Saturday, 12 May 2012

Girls, Girls, Girls

Once again, I've got no real agenda for the day. Caxton have fixed my debit card, so I head out to the market, in search of a mosquito net. On my first trip to Asuncion's Mercado Quatro, I thought I'd circled it and seen it all. This is my third visit and I'm still finding whole new areas. It's a huge labyrinth of fruit, vegetables, clothes, tools, toys - most things, in fact - and my random twists and turns mean I'm usually quite lost, but I've got no better place to be. I stop to watch a butcher carefully butterflying cuts of meat, then I'm drawn over to the pigs heads on hooks in the top corner of the stall. There's a little blood dribbling from the mouth of one head. It's a little unsettling, but I'm compelled to poke his snout. It's soft, cold and wet and a little unsettling. I have a little chat with the butchers son. As with all of my Spanish interactions, I roll through my stock phrases, and occasionally try some new material.

Having secured my mosquito net, I only need a little more reading material, in anticipation of long days on the boat. As I walk past a few magazine stands, featuring National Geographic and Spanish equivalents of the women's drivel that my mother insists to read, the choice becomes obvious - Spanish Playboy. I try to explain to the stand owner that I need it for the articles, but he's sure I'm simply after mujeres sin ropa - as he, I think, tastefully puts it - and offers me various less credible magazines and some outright smut. My previous attempt to learn Bulgarian, by way of Bulgarian Playboy, was unsuccessful, but I left that one on my old coffee table and greatly enjoyed to crack the 'it's for the articles' joke.

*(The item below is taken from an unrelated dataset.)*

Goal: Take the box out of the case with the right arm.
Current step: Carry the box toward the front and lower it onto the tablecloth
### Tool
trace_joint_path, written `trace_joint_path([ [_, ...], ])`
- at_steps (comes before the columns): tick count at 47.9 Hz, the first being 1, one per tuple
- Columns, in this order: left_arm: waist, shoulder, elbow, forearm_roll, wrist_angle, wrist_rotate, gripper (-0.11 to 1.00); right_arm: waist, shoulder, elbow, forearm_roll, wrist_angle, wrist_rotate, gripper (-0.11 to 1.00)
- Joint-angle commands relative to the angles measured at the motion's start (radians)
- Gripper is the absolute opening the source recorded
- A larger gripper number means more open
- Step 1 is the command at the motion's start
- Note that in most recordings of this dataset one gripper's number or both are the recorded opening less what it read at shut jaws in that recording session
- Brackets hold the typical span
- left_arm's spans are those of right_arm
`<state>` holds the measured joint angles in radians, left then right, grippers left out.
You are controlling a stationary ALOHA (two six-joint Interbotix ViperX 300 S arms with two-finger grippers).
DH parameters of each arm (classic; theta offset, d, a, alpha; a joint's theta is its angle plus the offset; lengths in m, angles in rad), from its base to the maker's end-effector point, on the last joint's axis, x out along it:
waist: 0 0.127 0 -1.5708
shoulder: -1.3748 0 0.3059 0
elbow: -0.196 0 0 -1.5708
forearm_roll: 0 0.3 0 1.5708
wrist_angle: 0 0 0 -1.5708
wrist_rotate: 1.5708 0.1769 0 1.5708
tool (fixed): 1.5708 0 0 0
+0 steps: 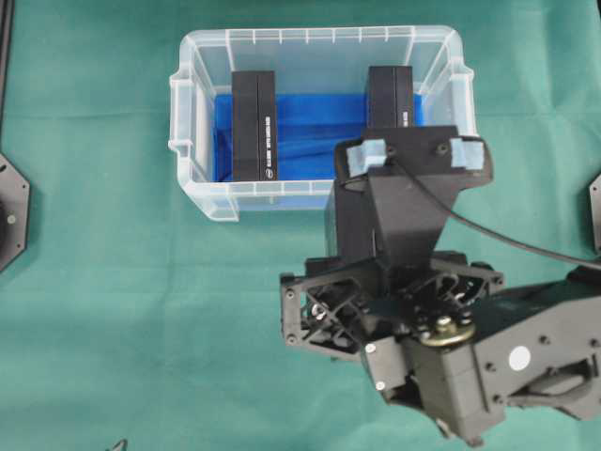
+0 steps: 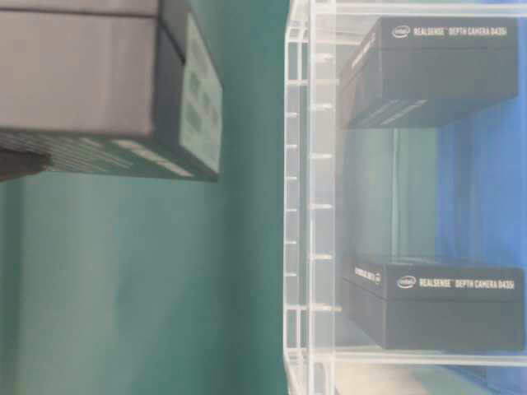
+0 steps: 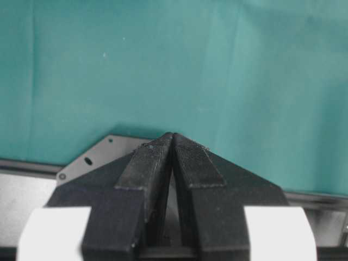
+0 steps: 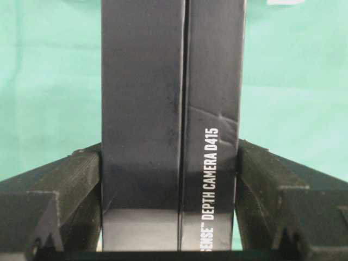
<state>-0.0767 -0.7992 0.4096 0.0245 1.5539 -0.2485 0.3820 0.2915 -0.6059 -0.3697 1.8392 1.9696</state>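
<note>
Clearly, a black box (image 4: pixel 171 125) is clamped between the right gripper (image 4: pixel 171 179) pads, held by its two broad faces so that the flat card gives the ribbed pads a wide seat. From table level it is seen hanging clear of the green cloth on the counter (image 1: pixel 94 329), outside the case (image 1: pixel 202 202) and near its front wall. Its faces are matt, slightly scuffed, with a crease beside the white lettering, and a seam divides sleeve from tray.

Going left to right from overhead, the case is seen to be a clear, ribbed plastic tub with rim handles, its floor lined by a glossy blue sheet (image 1: pixel 310 122). Two more black boxes stand on edge in it, one at the left (image 1: pixel 254 127) and one at the right (image 1: pixel 390 94), well apart; the gap between them is judged to be where a box can be lifted freely.

The left gripper (image 3: pixel 173 144) is shut on nothing, its ridged tips meeting, parked over bare cloth, out of the way.
</note>
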Motion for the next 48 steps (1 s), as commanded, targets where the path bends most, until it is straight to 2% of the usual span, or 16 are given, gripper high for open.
trace_joint_path([
  [1,-0.002,0.003,-0.018,0.003,-0.003,0.003,0.0,-0.002,-0.012,-0.012,0.008,0.002,0.002,0.66],
  [9,-0.002,0.003,-0.018,0.003,-0.003,0.003,0.0,-0.012,0.02,0.034,0.031,-0.04,0.009,0.66],
  [20,-0.002,0.003,-0.017,0.003,-0.003,0.002,0.0,-0.028,0.046,0.15,0.048,-0.166,0.015,0.66],
  [25,-0.002,0.003,-0.017,0.003,-0.003,0.002,0.0,-0.032,0.044,0.218,0.071,-0.221,0.038,0.66],
  [35,-0.002,0.003,-0.017,0.003,-0.003,0.0,0.0,-0.038,0.044,0.35,0.091,-0.397,0.054,0.66],
  [39,-0.002,0.003,-0.017,0.003,-0.005,-0.002,0.0,-0.038,0.044,0.408,0.091,-0.474,0.094,0.66],
  [48,-0.002,0.005,-0.017,0.003,-0.003,-0.002,0.0,-0.038,0.044,0.503,0.091,-0.558,0.161,0.66],
])
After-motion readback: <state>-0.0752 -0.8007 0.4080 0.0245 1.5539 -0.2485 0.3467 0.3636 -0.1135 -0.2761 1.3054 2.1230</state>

By the time the early evening rolls around, I'm not quite satisfied that today has had enough excitement and borders on being a rest day. To at least call it 'practical', I sit down and crank out a sailing CV, with hopes to be back on Santa Maria Australis for the September trip to South Georgia. It's only 2100, and there's only one thing for it. I kick start the beer flow, and am joined by a German biker.

It started innocently enough, but at one in the morning, we're at a rock bar and have joined a group of locals who are are fresh out of the Sepultura gig. At 0400, I'm comfortably drunk for the first time since leaving London. So, to those who suspected I was a dangerous alcoholic, simply because I like to drink every single day, and in the morning whenever possible, shows what you know. As I say my goodbyes to the Paraguayan rockers, one of the guys is so kind as to gift me a little clingfilm packet with a little lump in it. He won't take any money for it, so I thank him, stuff it into pocket and stumble off into the dark.